→ EXERCISE DETAILS:
Reproduce the listing below character for character; drop every image.

+ + +

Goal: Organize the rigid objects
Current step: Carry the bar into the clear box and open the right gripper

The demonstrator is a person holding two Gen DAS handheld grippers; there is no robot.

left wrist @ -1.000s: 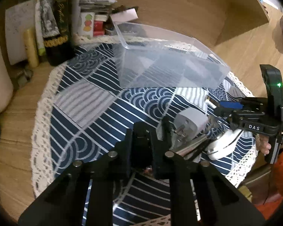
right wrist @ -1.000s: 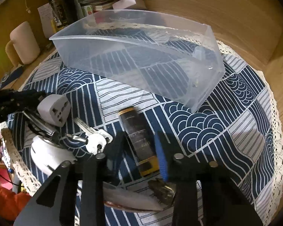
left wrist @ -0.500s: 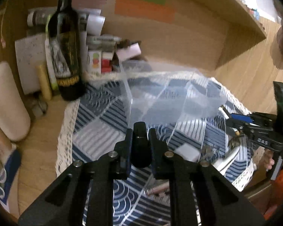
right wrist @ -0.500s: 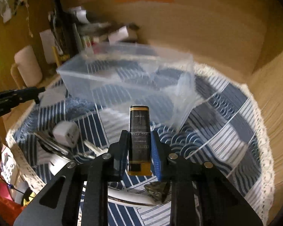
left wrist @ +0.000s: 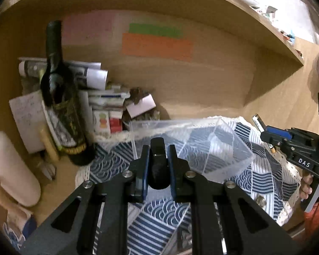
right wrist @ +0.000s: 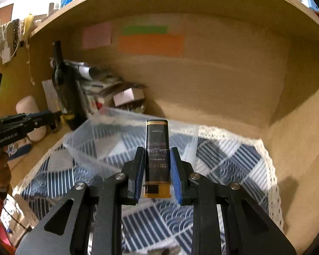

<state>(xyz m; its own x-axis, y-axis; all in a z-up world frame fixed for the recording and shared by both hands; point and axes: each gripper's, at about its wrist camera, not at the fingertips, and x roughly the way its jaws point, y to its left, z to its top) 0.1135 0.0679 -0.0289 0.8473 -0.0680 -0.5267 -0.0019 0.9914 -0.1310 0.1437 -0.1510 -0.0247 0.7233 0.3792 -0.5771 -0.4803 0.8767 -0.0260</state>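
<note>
My left gripper point(left wrist: 157, 159) is shut on a small black rounded object point(left wrist: 158, 165) and holds it up near the clear plastic bin point(left wrist: 202, 144). My right gripper point(right wrist: 156, 159) is shut on a black and gold rectangular box point(right wrist: 157, 150), held upright in the air above the near side of the same bin point(right wrist: 117, 140). The bin stands on the blue patterned cloth point(right wrist: 223, 161). The right gripper also shows at the right of the left wrist view point(left wrist: 274, 136), and the left gripper at the left of the right wrist view point(right wrist: 53, 116).
A dark wine bottle point(left wrist: 61, 106) stands at the back left beside stacked papers and small boxes point(left wrist: 108, 110). A cream roll point(left wrist: 12, 170) lies at the left. Wooden walls point(right wrist: 223, 74) close the alcove behind and to the right.
Both grippers have risen from the cloth with their objects. The right one closed on the black and gold box and lifted it; the plug, keys and white item dropped out of view.
</note>
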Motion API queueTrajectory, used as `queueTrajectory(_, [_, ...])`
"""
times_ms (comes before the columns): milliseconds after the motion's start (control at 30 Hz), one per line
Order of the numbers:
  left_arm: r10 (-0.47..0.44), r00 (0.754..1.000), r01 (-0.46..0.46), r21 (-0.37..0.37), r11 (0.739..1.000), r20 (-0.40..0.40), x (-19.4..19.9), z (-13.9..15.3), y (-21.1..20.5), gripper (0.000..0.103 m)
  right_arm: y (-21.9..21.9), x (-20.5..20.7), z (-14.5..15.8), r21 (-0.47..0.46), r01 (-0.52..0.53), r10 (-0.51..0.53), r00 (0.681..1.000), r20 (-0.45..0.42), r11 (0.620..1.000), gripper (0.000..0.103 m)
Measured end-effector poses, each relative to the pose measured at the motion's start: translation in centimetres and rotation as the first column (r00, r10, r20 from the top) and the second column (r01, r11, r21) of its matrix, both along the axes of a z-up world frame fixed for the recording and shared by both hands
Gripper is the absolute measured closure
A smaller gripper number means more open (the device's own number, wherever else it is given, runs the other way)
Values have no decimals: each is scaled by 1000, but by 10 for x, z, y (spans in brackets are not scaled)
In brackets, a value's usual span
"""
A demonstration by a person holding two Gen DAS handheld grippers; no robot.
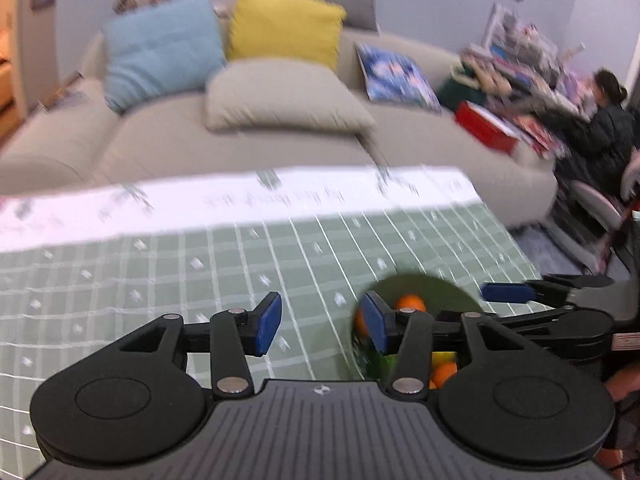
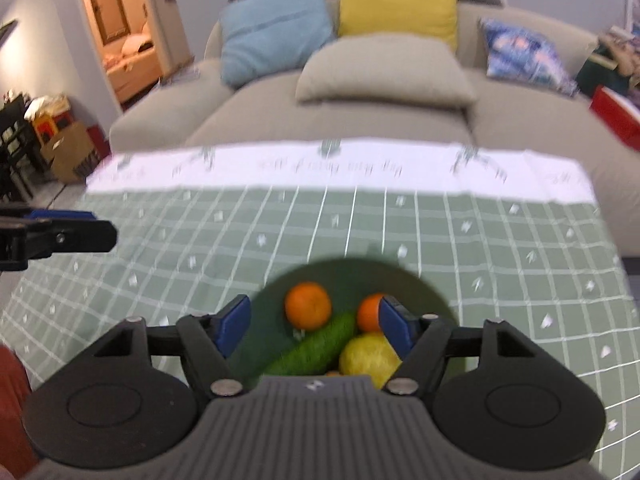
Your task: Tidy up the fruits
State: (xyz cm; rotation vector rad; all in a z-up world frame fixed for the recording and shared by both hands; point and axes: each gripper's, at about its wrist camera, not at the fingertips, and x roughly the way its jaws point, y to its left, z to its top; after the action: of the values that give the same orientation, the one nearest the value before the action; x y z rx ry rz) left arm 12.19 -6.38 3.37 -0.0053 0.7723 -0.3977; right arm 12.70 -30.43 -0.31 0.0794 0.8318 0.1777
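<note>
Presently both grippers released, nothing held: right gripper [image 2: 314,326] hovering over dark green bowl [image 2: 360,272], left gripper [image 1: 320,322] just beside bowl's left rim. Bowl set on checked tablecloth [image 2: 200,248], toward table's near edge. Counted inside: two oranges [image 2: 308,306], one cucumber [image 2: 316,346], one lemon [image 2: 370,358]; possibly another orange piece below, blurred. Risk: descending jaws nudging round fruit, sending it rolling over rim; clipping rim could shift bowl.
</note>
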Motion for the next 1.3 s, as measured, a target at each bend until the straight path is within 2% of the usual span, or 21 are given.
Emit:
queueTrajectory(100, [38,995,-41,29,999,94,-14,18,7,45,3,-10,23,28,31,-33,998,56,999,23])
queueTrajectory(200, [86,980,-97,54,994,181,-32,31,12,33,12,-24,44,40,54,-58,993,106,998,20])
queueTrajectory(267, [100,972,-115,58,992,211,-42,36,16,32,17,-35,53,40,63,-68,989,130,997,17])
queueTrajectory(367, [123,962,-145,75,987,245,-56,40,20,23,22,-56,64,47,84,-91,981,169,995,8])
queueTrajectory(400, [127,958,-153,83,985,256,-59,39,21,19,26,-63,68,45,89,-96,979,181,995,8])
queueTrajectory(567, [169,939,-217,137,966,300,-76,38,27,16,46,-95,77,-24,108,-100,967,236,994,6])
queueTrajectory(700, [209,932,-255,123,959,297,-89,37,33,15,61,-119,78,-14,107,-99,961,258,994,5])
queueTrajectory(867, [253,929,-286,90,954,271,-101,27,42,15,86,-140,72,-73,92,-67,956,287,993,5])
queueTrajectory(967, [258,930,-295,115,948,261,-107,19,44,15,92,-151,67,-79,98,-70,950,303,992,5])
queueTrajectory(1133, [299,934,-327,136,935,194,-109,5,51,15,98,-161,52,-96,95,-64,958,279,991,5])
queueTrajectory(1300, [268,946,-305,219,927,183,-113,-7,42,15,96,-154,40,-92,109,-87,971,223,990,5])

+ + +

→ EXPECTED ANSWER:
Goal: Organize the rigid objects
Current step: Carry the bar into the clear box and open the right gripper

The demonstrator is a person holding two Gen DAS handheld grippers; there is no robot.

left wrist @ -1.000s: 
right wrist @ -1.000s: 
left wrist @ -0.500s: 
right wrist @ -0.500s: 
left wrist @ +0.000s: 
right wrist @ +0.000s: 

<state>(xyz m; its own x-axis, y-axis; all in a z-up world frame fixed for the recording and shared by both hands; point and axes: each gripper's, at about its wrist camera, not at the fingertips, and x roughly the way its jaws point, y to its left, z to its top) 0.1135 0.0679 -0.0289 0.8473 -0.0680 -0.5267 -0.0019 0.9914 -0.1310 0.1437 -0.1510 -0.0247 0.7233 0.3792 -0.5771 -0.4803 0.8767 -0.0260</state>
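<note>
My left gripper point(left wrist: 157, 159) is shut on a small black rounded object point(left wrist: 158, 165) and holds it up near the clear plastic bin point(left wrist: 202, 144). My right gripper point(right wrist: 156, 159) is shut on a black and gold rectangular box point(right wrist: 157, 150), held upright in the air above the near side of the same bin point(right wrist: 117, 140). The bin stands on the blue patterned cloth point(right wrist: 223, 161). The right gripper also shows at the right of the left wrist view point(left wrist: 274, 136), and the left gripper at the left of the right wrist view point(right wrist: 53, 116).
A dark wine bottle point(left wrist: 61, 106) stands at the back left beside stacked papers and small boxes point(left wrist: 108, 110). A cream roll point(left wrist: 12, 170) lies at the left. Wooden walls point(right wrist: 223, 74) close the alcove behind and to the right.
Both grippers have risen from the cloth with their objects. The right one closed on the black and gold box and lifted it; the plug, keys and white item dropped out of view.
</note>
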Motion API queueTrajectory, used as `queueTrajectory(_, [_, ...])`
"""
times_ms (comes before the columns): milliseconds after the motion's start (control at 30 Hz), one per line
Order of the numbers:
  left_arm: r10 (-0.47..0.44), r00 (0.754..1.000), r01 (-0.46..0.46), r21 (-0.37..0.37), r11 (0.739..1.000), r20 (-0.40..0.40), x (-19.4..19.9), z (-13.9..15.3), y (-21.1..20.5), gripper (0.000..0.103 m)
  right_arm: y (-21.9..21.9), x (-20.5..20.7), z (-14.5..15.8), r21 (-0.47..0.46), r01 (-0.52..0.53), r10 (-0.51..0.53), r00 (0.681..1.000), r20 (-0.45..0.42), r11 (0.620..1.000), gripper (0.000..0.103 m)
Measured end-effector poses, each relative to the pose measured at the motion's start: translation in centimetres and rotation as the first column (r00, r10, r20 from the top) and the second column (r01, r11, r21) of its matrix, both along the axes of a z-up world frame fixed for the recording and shared by both hands
Gripper is the absolute measured closure
A smaller gripper number means more open (the device's own number, wherever else it is given, runs the other way)
Values have no decimals: each is scaled by 1000, but by 10 for x, z, y (spans in brackets are not scaled)
In brackets, a value's usual span
"""
A demonstration by a person holding two Gen DAS handheld grippers; no robot.
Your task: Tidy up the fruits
State: (xyz cm; rotation vector rad; all in a z-up world frame fixed for the recording and shared by both hands; point and axes: each gripper's, at about its wrist camera, not at the fingertips, and x roughly the way its jaws point, y to its left, z to its top; after the action: of the values that give the same orientation, the one nearest the value before the action; x y z rx ry rz) left arm 12.19 -6.38 3.37 -0.0053 0.7723 -0.3977; right arm 12.70 -30.43 -0.31 0.0794 0.8318 0.1777
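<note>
Presently both grippers released, nothing held: right gripper [image 2: 314,326] hovering over dark green bowl [image 2: 360,272], left gripper [image 1: 320,322] just beside bowl's left rim. Bowl set on checked tablecloth [image 2: 200,248], toward table's near edge. Counted inside: two oranges [image 2: 308,306], one cucumber [image 2: 316,346], one lemon [image 2: 370,358]; possibly another orange piece below, blurred. Risk: descending jaws nudging round fruit, sending it rolling over rim; clipping rim could shift bowl.
</note>
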Motion for the next 1.3 s, as measured, a target at each bend until the straight path is within 2% of the usual span, or 21 are given.
Emit:
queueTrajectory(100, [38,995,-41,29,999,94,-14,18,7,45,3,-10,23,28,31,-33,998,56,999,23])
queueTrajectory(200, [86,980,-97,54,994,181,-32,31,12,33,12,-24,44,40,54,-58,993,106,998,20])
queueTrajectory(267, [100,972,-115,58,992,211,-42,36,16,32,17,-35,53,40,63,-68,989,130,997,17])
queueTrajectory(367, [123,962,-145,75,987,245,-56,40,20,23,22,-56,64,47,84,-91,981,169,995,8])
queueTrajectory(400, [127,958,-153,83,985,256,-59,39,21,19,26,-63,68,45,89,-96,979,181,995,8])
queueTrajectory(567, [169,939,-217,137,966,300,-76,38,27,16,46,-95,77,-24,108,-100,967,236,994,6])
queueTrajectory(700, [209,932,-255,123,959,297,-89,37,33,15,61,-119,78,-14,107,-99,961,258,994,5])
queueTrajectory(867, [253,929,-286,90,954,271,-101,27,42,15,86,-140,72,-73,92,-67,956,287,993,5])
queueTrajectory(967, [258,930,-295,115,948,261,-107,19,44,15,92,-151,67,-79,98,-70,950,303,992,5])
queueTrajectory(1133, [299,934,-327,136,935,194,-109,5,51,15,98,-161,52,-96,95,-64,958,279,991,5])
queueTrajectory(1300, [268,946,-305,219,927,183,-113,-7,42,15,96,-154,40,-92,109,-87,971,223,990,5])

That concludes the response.